RESULTS. Our integrative analysis was performed on 46 samples and included 15 IF (7 with prominent vascular pattern, all with ETV6::NTRK3 fusion), 4 vascular lesions from 2 patients, arising in the site of previous IF or at distance, after 10 and 2 years respectively, all carrying the ETV6::NTRK3 fusion, 9 IF-like lesions and 6 TRK rearranged paediatric mesenchymal tumors. In addition there were 12 IMT. The RNA seq analysis demonstrated three main groups of myofibroblastic neoplasms with distinct expression profiles: Classic IFS (cluster 1), IFS with prominent vascular pattern (IFSv)/(cluster 2) and IMT (cluster 3). Hemangiomas which were separated from the myofibroblastic lesions and formed an additional small cluster (cluster 4). IFS-like tumors are IFS showing TRK rearrangement different from ETV6::NTRK3. These IFS-like and the small subset of TRK-rearranged mesenchymal tumors arising in older children formed 2 heterogeneous clusters, one including lesions harboring RAF and BRAF fusions closely related to IMT group (cluster 5) and the other one very close to IFS (cluster 6). The latter did not form a homogeneous cluster.

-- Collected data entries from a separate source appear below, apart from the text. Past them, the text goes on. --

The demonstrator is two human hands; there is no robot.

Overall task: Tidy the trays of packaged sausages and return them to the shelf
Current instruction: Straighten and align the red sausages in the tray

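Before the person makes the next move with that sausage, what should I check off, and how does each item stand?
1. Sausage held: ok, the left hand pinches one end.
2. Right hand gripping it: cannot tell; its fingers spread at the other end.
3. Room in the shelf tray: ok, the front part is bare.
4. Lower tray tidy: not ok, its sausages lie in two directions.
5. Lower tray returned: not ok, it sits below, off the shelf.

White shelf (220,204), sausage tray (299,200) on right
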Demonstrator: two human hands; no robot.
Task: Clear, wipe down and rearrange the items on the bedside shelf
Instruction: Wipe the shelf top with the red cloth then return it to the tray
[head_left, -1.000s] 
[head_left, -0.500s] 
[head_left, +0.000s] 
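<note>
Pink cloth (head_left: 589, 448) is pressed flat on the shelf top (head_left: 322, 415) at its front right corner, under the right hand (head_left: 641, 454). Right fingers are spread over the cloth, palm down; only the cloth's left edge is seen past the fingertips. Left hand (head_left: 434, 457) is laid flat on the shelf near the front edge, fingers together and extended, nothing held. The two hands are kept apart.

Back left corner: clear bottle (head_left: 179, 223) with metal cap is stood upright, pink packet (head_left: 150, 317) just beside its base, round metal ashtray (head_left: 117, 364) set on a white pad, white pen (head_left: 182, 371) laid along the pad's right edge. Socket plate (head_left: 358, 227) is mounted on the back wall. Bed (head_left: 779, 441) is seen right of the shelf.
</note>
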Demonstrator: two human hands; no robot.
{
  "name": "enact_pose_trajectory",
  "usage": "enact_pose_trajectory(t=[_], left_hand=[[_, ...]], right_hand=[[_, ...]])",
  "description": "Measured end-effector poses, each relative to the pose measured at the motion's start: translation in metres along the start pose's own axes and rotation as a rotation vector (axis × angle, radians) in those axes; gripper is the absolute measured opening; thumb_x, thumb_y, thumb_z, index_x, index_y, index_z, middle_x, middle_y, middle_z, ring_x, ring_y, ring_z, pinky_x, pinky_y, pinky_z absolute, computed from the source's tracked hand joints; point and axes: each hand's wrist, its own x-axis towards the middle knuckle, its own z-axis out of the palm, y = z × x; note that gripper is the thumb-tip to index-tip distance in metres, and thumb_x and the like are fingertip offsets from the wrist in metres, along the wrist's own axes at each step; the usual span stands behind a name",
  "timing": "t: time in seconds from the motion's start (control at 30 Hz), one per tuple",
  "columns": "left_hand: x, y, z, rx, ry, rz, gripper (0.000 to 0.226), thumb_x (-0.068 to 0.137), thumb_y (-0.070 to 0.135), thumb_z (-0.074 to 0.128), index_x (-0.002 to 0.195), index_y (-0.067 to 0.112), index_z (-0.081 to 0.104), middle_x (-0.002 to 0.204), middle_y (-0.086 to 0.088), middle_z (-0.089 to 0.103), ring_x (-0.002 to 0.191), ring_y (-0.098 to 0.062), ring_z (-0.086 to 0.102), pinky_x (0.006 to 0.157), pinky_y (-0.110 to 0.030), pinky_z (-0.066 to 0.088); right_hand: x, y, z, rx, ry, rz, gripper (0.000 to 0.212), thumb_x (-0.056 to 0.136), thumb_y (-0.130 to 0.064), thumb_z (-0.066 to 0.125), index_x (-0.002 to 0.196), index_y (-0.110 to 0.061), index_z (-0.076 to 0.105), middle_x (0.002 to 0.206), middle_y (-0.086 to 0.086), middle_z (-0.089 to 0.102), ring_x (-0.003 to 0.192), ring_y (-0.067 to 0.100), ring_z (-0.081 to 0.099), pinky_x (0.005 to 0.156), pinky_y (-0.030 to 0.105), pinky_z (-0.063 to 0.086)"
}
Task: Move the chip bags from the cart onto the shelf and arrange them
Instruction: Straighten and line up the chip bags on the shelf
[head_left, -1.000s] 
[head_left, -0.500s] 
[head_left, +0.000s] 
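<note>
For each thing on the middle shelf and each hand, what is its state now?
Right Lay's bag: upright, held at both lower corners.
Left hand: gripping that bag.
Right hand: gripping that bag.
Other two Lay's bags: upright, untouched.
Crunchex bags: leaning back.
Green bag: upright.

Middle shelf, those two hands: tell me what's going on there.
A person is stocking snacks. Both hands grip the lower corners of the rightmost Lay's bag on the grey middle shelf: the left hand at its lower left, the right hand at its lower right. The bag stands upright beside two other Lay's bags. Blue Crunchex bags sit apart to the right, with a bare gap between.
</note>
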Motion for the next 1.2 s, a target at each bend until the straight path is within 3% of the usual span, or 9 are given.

DISCUSSION. The classification of paediatric myofibroblastic lesions has been deeply modified with the advent of molecular characterization. The initial studies demonstrated that IFs carry an ETV6::NTRK3 rearrangement, while IMT are mostly characterized by ALK, ROS or, less frequently NTRK, RET rearrangements. The routinely use of molecular characterization has highlighted the heterogeneity of molecular alterations in these lesions with identification of ALK rearrangement in IF and NTRK3 fusions in IMT, raising the need for a redefinition of diagnostic criteria of these entities, and their classification according to morphology, molecular alterations or clinical features. Our study demonstrates that ETV6::NTRK3 rearranged IMT cluster with ALK rearranged IMT, and IFS-like lesions with ALK rearrangement cluster with other IFS-like lesions. Thus the molecular profile reflects and confirms their classification based on morphology. The different pathways involved in IMT, IFS, TRK are being investigated by bioinformatic analyses. The preliminary results highlight also a different molecular profile in IFSv and classic IFS. The occurrence in two patients of hemangiomas with ETV6::NTRK fusion in the site of previous IFS or at distance after years is an unusual event, so far never reported and may be related to an evolution of the tumoral stem cell, probably under the influence of environmental and epigenetic factors towards a vascular rather than a myofibroblastic lineage. This study may pave the way to an evolution towards an integrated classification of myofibroblastic tumors, therapy oriented and prognostically significant.